Dynamic number of inputs/outputs for a notebook

Hi Losanters,

I’m currently using a notebook to convert raw data files into KPIs. Each device sends one raw data file per day. Right now, I have a workflow that triggers the notebook every time a new file is uploaded.

The issue is that each notebook run takes about 4 minutes to execute even though the actual KPI calculation takes less than a second (Notebook execution time - Help - Losant Forums). This overhead means I’ll quickly hit the notebook runtime limit.

For example:
1 device × 30 days × 4 minutes = 120 minutes per device per month,
so with the 930-minute monthly limit, I can only support about 8 devices before running out of minutes.

I was thinking of changing the approach: since the notebook can handle multiple input files and generate multiple KPI outputs, I could run it once per day and process all the new raw data files at once.

However, I’m not sure how to configure the notebook to accept a dynamic number of input files, and I’m wondering if that’s even the right approach.

Question:
What would be the best practice for this situation?

Thanks in advance!

First, a little background - yes, there is some overhead in executing a notebook in Losant’s environment that you do not experience when executing the notebook in your local environment. That is because we are spinning up a virtual machine, isolated from other environments and from the public internet, to perform the execution within our platform infrastructure. So even the simplest notebook usually takes at least four minutes to complete (and a notebook that locally takes, say, 15 minutes takes about 19 minutes in our environment).

As to your question … I’m going to file a feature request to allow for an application files directory to be an input to a notebook so that you can maintain separate files and pull them all in for an execution - something you cannot do now.

In the meantime, what is the nature of the files you are creating and how are you creating them? If they are CSVs with similar column structures, could you do something like the following …

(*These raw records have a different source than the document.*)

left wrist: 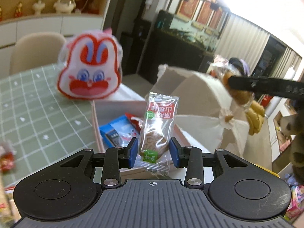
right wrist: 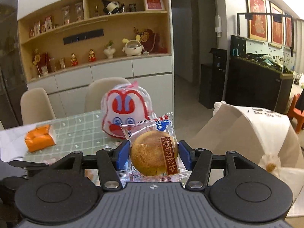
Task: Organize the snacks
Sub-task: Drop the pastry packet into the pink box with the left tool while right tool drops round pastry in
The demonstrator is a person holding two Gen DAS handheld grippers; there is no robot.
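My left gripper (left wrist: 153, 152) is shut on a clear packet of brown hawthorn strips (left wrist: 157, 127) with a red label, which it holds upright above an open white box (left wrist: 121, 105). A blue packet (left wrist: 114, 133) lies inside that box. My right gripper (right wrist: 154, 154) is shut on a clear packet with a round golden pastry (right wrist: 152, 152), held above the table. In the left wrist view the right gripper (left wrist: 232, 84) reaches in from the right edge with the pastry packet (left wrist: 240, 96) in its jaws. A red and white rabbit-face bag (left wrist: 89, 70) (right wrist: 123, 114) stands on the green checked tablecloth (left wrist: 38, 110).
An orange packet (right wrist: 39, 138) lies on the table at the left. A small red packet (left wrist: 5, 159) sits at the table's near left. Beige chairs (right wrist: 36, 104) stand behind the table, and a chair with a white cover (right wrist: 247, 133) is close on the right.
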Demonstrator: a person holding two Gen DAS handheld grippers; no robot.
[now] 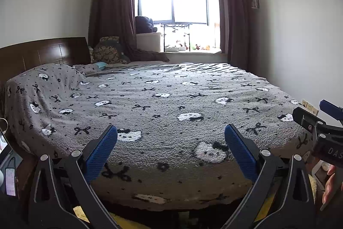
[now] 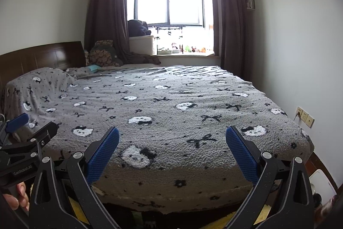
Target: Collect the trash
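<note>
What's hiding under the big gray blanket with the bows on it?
The gray blanket covers the whole bed, so the mattress is hidden. A lump near the wooden headboard looks like a pillow, but it's covered. Below the blanket's near edge it is too dark to tell.

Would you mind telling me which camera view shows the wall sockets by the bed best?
The right wrist view: the wall sockets show whole on the right-hand wall. In the left wrist view, the other gripper partly hides them.
</note>
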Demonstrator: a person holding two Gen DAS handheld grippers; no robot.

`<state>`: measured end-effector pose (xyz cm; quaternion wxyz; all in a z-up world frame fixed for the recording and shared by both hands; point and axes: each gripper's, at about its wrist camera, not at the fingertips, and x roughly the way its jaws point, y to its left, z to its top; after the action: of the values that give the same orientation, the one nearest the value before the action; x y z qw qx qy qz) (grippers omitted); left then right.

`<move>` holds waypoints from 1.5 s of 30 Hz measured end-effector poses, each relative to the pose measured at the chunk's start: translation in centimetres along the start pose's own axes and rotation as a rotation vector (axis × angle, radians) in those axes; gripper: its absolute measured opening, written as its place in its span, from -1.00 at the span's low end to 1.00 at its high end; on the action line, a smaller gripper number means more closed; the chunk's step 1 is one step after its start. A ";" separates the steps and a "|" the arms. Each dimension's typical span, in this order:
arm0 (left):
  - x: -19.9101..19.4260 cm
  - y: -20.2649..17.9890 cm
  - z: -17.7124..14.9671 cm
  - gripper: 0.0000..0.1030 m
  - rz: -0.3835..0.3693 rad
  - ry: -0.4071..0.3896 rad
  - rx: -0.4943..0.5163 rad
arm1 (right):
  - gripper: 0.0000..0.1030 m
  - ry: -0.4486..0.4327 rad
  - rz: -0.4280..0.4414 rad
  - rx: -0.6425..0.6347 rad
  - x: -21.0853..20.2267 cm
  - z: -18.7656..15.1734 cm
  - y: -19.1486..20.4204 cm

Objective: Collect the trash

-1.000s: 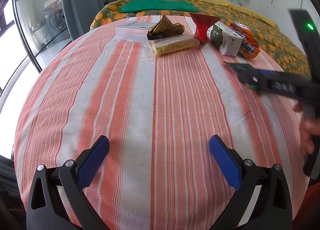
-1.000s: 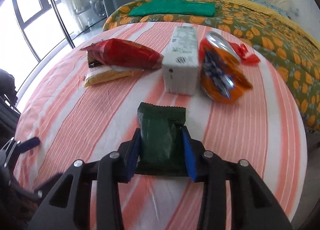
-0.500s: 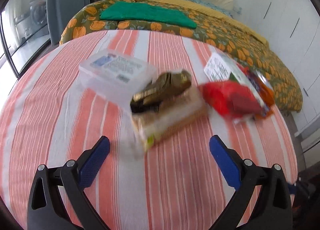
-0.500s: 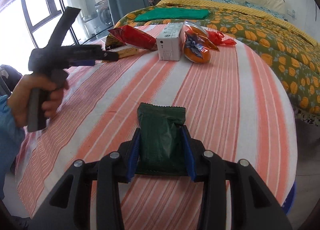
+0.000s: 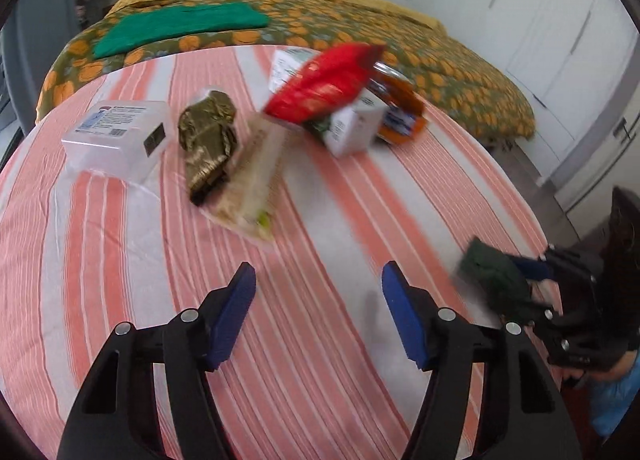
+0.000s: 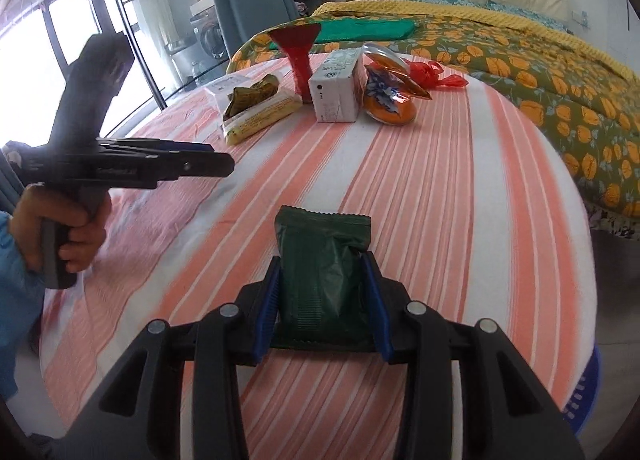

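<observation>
My right gripper (image 6: 322, 292) is clamped on the dark green packet (image 6: 322, 260), which stands upright between its blue pads above the near part of the striped tablecloth (image 6: 440, 188). The packet is crinkled foil with a serrated top edge. My left gripper (image 5: 318, 308) hangs spread wide and empty, with the remaining wrappers (image 5: 224, 148) farther off.

left gripper (image 5: 318, 302) moved nearer the red packet (image 5: 326, 84), jaws narrower
</observation>
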<state>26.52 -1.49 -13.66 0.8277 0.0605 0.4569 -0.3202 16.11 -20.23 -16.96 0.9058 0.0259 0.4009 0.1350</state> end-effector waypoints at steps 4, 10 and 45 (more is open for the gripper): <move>0.1 -0.8 0.9 0.53 0.122 -0.038 0.033 | -0.25 0.013 -0.013 0.004 -0.5 -0.5 0.1; 3.0 0.1 3.3 0.25 0.163 -0.055 -0.045 | -0.25 0.012 -0.028 0.002 -0.8 -0.9 0.1; -1.4 -4.3 -3.4 -0.57 0.186 0.021 -0.132 | -0.25 0.043 0.027 -0.003 -3.0 -1.4 -1.4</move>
<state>21.06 -2.86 -13.69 0.8513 0.0514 0.4779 -0.2104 13.52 -22.49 -15.97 0.8950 0.0270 0.4198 0.1481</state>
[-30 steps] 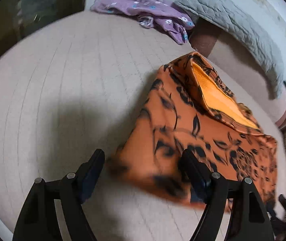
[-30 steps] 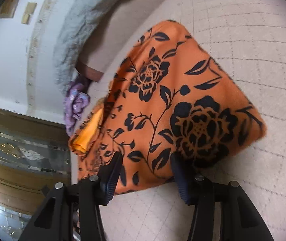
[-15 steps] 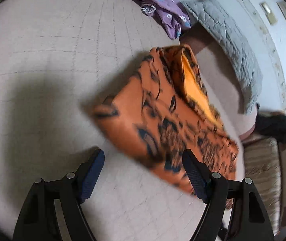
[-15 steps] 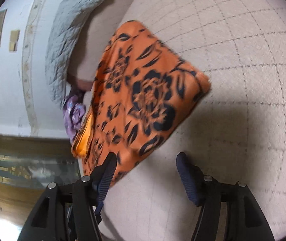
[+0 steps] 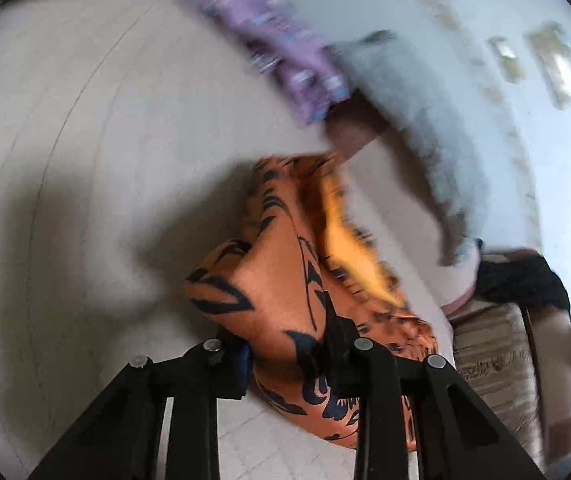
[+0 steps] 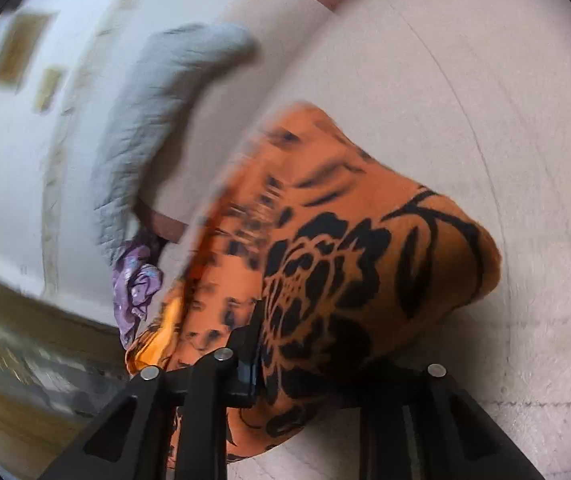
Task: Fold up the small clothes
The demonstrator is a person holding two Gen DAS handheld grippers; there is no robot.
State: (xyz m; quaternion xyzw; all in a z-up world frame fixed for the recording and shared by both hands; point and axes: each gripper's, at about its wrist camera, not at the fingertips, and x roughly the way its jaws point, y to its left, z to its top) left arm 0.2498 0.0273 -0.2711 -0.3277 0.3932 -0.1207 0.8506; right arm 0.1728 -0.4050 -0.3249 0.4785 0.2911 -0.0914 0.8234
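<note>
The left gripper (image 5: 289, 354) and right gripper (image 6: 305, 364) had just closed, each clamping a near edge of the orange floral garment (image 5: 285, 280) on the beige quilted bed (image 5: 65, 160). A purple garment (image 5: 285, 56) and grey blanket (image 5: 425, 128) lay beyond at one o'clock. The orange garment's long axis ran toward one o'clock in the left view.

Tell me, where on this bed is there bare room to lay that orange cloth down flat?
The widest bare stretch of the pale quilted cover runs left of the orange flowered cloth and below the purple garment. There is also bare cover right of the cloth in the right wrist view. The far edge is crowded: purple garment and grey quilted pad.
</note>
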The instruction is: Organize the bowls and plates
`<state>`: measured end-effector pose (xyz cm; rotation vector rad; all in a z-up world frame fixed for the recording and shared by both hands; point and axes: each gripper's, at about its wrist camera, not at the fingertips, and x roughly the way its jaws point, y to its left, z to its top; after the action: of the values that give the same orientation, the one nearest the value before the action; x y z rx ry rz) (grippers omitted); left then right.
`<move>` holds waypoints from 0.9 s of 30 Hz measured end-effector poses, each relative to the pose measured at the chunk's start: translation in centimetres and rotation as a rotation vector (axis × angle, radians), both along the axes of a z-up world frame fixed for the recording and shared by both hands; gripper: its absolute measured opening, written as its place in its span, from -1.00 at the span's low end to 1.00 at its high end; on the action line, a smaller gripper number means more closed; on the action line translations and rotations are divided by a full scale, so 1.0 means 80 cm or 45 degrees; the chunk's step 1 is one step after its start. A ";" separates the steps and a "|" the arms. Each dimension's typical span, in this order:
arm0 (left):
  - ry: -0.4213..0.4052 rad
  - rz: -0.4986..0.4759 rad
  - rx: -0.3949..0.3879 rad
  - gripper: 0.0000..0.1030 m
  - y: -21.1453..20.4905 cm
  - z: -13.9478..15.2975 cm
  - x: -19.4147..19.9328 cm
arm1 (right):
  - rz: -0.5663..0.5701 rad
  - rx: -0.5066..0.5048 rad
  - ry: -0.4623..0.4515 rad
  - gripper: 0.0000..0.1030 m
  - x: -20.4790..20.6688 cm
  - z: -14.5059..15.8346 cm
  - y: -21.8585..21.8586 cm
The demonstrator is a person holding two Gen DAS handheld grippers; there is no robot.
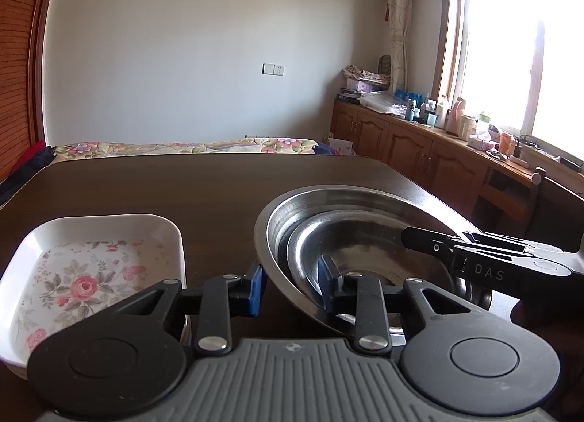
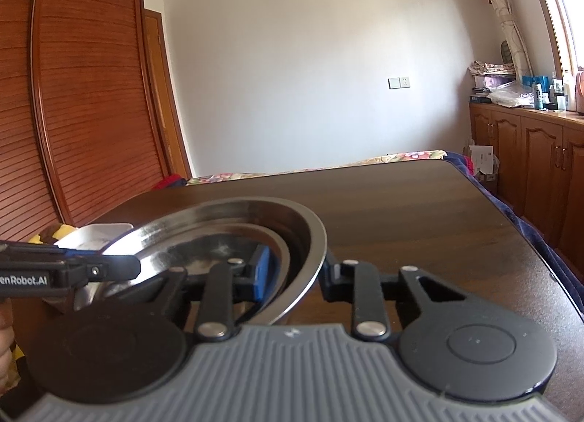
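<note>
Both grippers reach level over the dark table (image 1: 182, 185), straddling opposite rims of the large steel bowl (image 1: 365, 199). The left gripper (image 1: 292, 285) has pads either side of its 9 o'clock rim, the right gripper (image 2: 297, 276) its 3 o'clock rim; whether they clamp, I cannot tell. A smaller steel bowl (image 1: 357, 239) nests inside. The floral tray (image 1: 91, 268) sits at 9 o'clock, empty.

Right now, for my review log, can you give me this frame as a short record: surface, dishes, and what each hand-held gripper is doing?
surface: dark wooden table
dishes: large steel bowl with a smaller steel bowl nested inside; floral white tray to its left
bowl pose: tilted, apparently lifted
left hand-held gripper: fingers straddle the large bowl's left rim
right hand-held gripper: fingers straddle its right rim
grip: not clear whether the jaws are clamped
</note>
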<state>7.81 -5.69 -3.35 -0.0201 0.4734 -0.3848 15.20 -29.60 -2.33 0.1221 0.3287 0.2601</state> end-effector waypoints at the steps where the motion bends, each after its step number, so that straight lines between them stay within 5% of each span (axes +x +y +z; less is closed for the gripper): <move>1: 0.002 0.001 0.002 -0.36 0.000 0.000 0.000 | -0.001 -0.007 0.002 -0.42 0.000 0.001 0.001; 27: -0.062 -0.003 -0.037 -0.37 0.033 0.038 -0.020 | 0.015 0.012 -0.027 -0.43 -0.005 0.037 0.015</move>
<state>6.19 -3.03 -0.35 -0.0386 0.4200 -0.3941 14.83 -28.41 0.64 0.1270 0.3076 0.2744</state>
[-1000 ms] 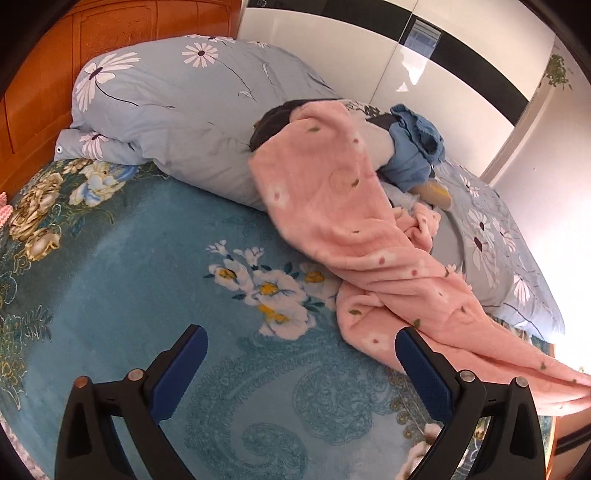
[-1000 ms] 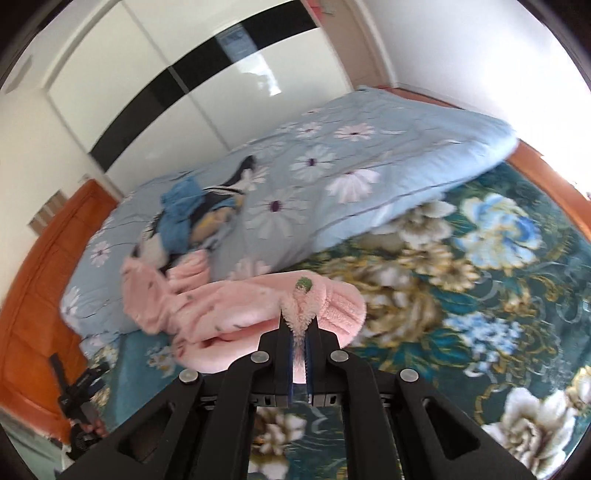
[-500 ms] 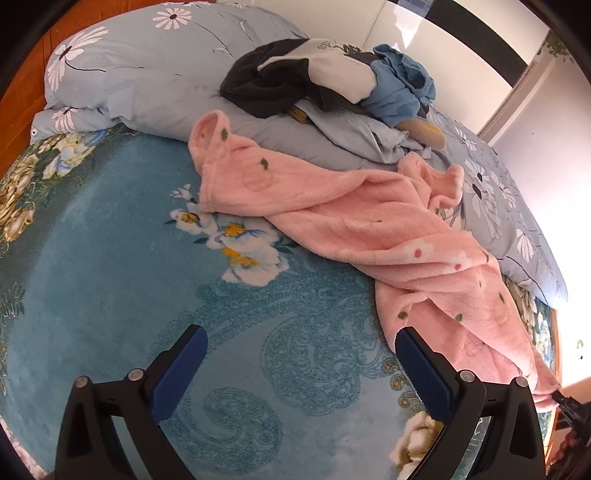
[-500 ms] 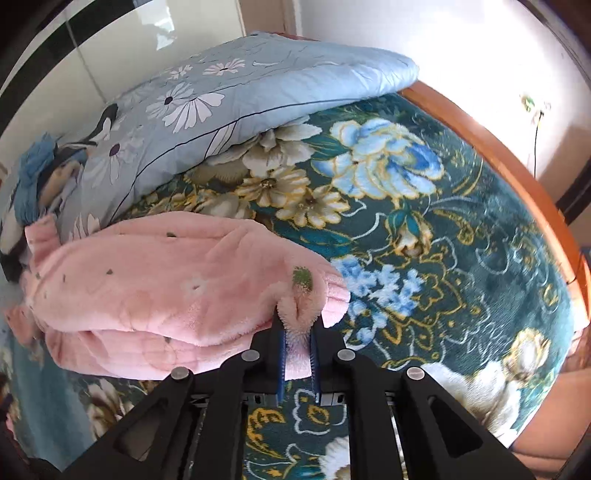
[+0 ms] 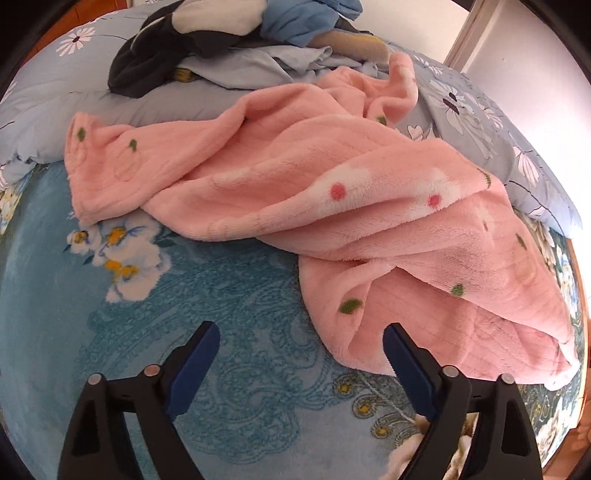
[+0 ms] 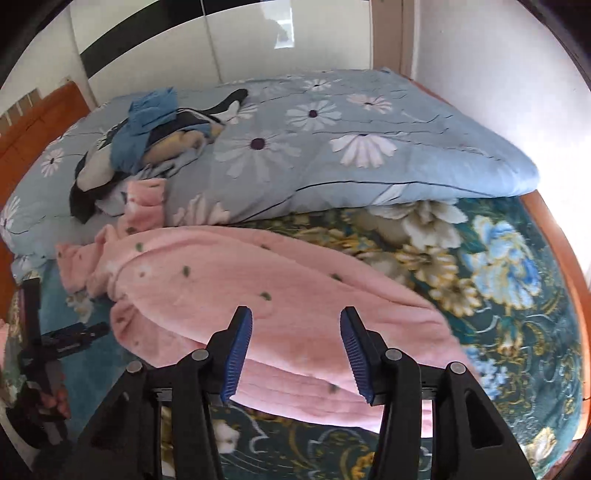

  1. Continue generating separate files as you are now, which we’ll combine into a single file in the following instructions.
  2. Application File Trigger that fires whenever a new file is added to a given directory.
  3. File: Get Node that fetches the combined file’s contents.
  4. CSV: Decode Node that parses the combined file contents into an array of objects.
  5. File: Get Node that fetches the contents of the newly added separate file.
  6. CSV: Decode Node that parses the new file contents.
  7. Array Node Concat operation that combines the two into a single array.
  8. CSV: Encode Node that turns that combined array back into a CSV string.
  9. File: Create Node that overwrites the previous combined file with the same contents plus the new file.

Another option - and this is easier but potentially more dangerous - is to, immediately before invoking the Notebook: Execute Node to fire off the notebook …

  1. Use the Losant API Node and the Files: Get endpoint to fetch all the files under a given directory.
  2. Use the API Node again and the Notebook: Patch endpoint to update the inputs to the notebook, creating an external URL input for each file retrieved by the first call.
  3. Then invoke the Notebook: Execute Node.

This would only work when executing from the workflow environment, though … using the UI or the API, you’d have to do the same work of creating one input per file first.

Thanks Dylan for the quick reply!

Unfortunately, the raw data files aren’t CSVs, they need to be decoded in the notebook first before running the KPI calculations. So the first option won’t work in this case.

I’ll try out the second option you mentioned tomorrow and will share the results here once I’ve tested it.